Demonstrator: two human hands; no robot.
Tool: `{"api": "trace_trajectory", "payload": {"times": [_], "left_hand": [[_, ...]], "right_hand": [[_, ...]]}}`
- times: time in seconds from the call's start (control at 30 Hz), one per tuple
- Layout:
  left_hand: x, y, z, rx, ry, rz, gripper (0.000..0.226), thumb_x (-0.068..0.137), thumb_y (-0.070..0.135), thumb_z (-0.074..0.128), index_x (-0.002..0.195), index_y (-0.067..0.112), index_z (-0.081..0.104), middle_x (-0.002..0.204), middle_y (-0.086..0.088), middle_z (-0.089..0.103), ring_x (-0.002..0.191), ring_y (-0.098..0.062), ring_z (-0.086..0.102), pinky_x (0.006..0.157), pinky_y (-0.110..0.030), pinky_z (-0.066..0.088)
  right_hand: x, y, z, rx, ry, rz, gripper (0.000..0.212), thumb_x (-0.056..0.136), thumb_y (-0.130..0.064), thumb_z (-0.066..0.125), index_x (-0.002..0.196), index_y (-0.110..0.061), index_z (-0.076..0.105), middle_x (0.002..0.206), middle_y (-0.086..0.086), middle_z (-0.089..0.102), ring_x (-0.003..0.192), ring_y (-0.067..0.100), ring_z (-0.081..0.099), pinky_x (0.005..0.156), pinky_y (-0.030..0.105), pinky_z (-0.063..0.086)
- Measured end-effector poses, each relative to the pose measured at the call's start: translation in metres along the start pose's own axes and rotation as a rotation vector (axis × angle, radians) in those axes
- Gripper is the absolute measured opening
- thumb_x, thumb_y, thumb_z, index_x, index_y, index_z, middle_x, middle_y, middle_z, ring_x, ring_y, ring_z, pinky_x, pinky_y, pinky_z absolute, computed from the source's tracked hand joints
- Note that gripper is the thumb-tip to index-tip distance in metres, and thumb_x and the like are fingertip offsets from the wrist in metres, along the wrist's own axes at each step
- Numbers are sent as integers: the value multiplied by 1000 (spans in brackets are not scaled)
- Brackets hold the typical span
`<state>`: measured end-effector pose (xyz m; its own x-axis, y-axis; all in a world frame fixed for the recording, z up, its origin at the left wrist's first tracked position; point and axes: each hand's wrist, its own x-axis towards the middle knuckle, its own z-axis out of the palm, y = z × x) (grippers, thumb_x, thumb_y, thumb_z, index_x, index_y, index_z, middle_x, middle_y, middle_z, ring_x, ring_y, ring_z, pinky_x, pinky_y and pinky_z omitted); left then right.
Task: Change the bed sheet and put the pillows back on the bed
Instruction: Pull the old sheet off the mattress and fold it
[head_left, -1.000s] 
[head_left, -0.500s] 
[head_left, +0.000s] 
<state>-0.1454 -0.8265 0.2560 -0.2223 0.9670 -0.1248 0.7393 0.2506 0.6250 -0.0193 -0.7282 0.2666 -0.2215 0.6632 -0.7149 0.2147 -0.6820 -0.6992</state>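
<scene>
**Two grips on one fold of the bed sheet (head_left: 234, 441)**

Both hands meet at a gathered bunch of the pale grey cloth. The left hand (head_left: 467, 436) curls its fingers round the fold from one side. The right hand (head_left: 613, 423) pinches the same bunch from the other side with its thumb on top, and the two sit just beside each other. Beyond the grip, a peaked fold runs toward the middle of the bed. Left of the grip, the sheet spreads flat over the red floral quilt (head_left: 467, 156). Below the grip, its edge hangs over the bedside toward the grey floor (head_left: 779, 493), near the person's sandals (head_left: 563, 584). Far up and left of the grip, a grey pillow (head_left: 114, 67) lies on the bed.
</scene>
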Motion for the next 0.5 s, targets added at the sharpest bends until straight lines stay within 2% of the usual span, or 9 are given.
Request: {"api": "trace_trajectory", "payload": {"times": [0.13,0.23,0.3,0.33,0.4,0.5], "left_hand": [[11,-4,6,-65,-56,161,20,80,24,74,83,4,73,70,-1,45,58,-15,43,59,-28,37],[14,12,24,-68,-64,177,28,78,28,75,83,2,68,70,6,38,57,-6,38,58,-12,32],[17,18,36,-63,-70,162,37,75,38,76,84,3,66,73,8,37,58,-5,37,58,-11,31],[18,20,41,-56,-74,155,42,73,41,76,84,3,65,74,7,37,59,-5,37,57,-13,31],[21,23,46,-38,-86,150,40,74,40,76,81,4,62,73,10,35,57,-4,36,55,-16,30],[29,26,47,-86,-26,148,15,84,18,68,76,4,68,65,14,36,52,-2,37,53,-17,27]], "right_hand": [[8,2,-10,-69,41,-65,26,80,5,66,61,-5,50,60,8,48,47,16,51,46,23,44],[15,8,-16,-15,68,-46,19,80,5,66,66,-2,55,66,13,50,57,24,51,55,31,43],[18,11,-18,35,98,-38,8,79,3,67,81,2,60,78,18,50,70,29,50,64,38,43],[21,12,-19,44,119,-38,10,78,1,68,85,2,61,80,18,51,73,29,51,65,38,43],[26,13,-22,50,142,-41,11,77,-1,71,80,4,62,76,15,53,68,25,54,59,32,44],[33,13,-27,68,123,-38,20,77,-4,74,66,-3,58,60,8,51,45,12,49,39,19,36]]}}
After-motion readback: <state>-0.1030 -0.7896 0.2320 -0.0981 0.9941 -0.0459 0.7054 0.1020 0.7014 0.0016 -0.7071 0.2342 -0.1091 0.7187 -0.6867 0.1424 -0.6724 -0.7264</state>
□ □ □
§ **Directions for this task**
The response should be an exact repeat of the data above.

§ **Response area**
Demonstrator: two human hands; no robot.
Tool: `{"api": "trace_trajectory", "payload": {"times": [_], "left_hand": [[_, ...]], "right_hand": [[_, ...]]}}`
- times: time in seconds from the call's start (control at 30 Hz), one per tuple
- Layout:
  left_hand: x, y, z, rx, ry, rz, gripper (0.000..0.226), thumb_x (-0.068..0.137), thumb_y (-0.070..0.135), thumb_z (-0.074..0.128), index_x (-0.002..0.195), index_y (-0.067..0.112), index_z (-0.081..0.104), middle_x (-0.002..0.204), middle_y (-0.086..0.088), middle_z (-0.089..0.103), ring_x (-0.002..0.191), ring_y (-0.098..0.062), ring_z (-0.086..0.102), pinky_x (0.006..0.157), pinky_y (-0.110..0.030), pinky_z (-0.066..0.088)
  right_hand: x, y, z, rx, ry, rz, gripper (0.000..0.212), thumb_x (-0.056..0.136), thumb_y (-0.130..0.064), thumb_z (-0.066..0.125), index_x (-0.002..0.196), index_y (-0.110..0.061), index_z (-0.076..0.105), middle_x (0.002..0.206), middle_y (-0.086..0.086), middle_z (-0.089..0.102), ring_x (-0.003..0.192), ring_y (-0.067..0.100), ring_z (-0.081..0.099), pinky_x (0.005..0.156), pinky_y (-0.030..0.105), pinky_z (-0.063..0.086)
- Measured end-effector poses, each relative to the pose measured at the call's start: translation in metres along the start pose's own axes and rotation as a rotation vector (axis × angle, radians) in those axes
- Gripper is the absolute measured opening
- thumb_x, thumb_y, thumb_z, index_x, index_y, index_z, middle_x, middle_y, middle_z, ring_x, ring_y, ring_z, pinky_x, pinky_y, pinky_z absolute, computed from the source's tracked hand joints
- Note that gripper is the thumb-tip to index-tip distance in metres, and thumb_x and the like are fingertip offsets from the wrist in metres, along the wrist's own axes at each step
- Numbers are sent as integers: the value multiplied by 1000 (spans in brackets are not scaled)
- Brackets hold the typical span
`<state>`: measured end-effector pose (xyz m; its own x-axis, y-axis; all in a world frame fixed for the recording, z up, its origin at the left wrist's first tracked position; point and axes: each hand's wrist, its own x-axis towards the middle knuckle, its own z-axis out of the palm, y = z × x) (grippers, thumb_x, thumb_y, thumb_z, index_x, index_y, index_z, middle_x, middle_y, middle_z, ring_x, ring_y, ring_z, pinky_x, pinky_y and pinky_z omitted); left then right.
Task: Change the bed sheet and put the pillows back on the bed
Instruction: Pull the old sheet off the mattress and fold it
[head_left, -1.000s] 
[head_left, -0.500s] 
[head_left, +0.000s] 
<state>-0.1454 -0.8265 0.2560 -0.2223 0.9670 -0.1248 0.7393 0.2506 0.6250 -0.0193 -0.7282 0.2666 -0.2215 0.6632 -0.7149 0.2147 -0.6820 -0.6992</state>
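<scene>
**Two grips on one fold of the bed sheet (head_left: 234, 441)**

Both hands meet at a gathered bunch of the pale grey cloth. The left hand (head_left: 467, 436) curls its fingers round the fold from one side. The right hand (head_left: 613, 423) pinches the same bunch from the other side with its thumb on top, and the two sit just beside each other. Beyond the grip, a peaked fold runs toward the middle of the bed. Left of the grip, the sheet spreads flat over the red floral quilt (head_left: 467, 156). Below the grip, its edge hangs over the bedside toward the grey floor (head_left: 779, 493), near the person's sandals (head_left: 563, 584). Far up and left of the grip, a grey pillow (head_left: 114, 67) lies on the bed.
</scene>
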Motion for the next 0.5 s, targets added at the sharpest bends until straight lines stay within 2% of the usual span, or 9 are given.
Request: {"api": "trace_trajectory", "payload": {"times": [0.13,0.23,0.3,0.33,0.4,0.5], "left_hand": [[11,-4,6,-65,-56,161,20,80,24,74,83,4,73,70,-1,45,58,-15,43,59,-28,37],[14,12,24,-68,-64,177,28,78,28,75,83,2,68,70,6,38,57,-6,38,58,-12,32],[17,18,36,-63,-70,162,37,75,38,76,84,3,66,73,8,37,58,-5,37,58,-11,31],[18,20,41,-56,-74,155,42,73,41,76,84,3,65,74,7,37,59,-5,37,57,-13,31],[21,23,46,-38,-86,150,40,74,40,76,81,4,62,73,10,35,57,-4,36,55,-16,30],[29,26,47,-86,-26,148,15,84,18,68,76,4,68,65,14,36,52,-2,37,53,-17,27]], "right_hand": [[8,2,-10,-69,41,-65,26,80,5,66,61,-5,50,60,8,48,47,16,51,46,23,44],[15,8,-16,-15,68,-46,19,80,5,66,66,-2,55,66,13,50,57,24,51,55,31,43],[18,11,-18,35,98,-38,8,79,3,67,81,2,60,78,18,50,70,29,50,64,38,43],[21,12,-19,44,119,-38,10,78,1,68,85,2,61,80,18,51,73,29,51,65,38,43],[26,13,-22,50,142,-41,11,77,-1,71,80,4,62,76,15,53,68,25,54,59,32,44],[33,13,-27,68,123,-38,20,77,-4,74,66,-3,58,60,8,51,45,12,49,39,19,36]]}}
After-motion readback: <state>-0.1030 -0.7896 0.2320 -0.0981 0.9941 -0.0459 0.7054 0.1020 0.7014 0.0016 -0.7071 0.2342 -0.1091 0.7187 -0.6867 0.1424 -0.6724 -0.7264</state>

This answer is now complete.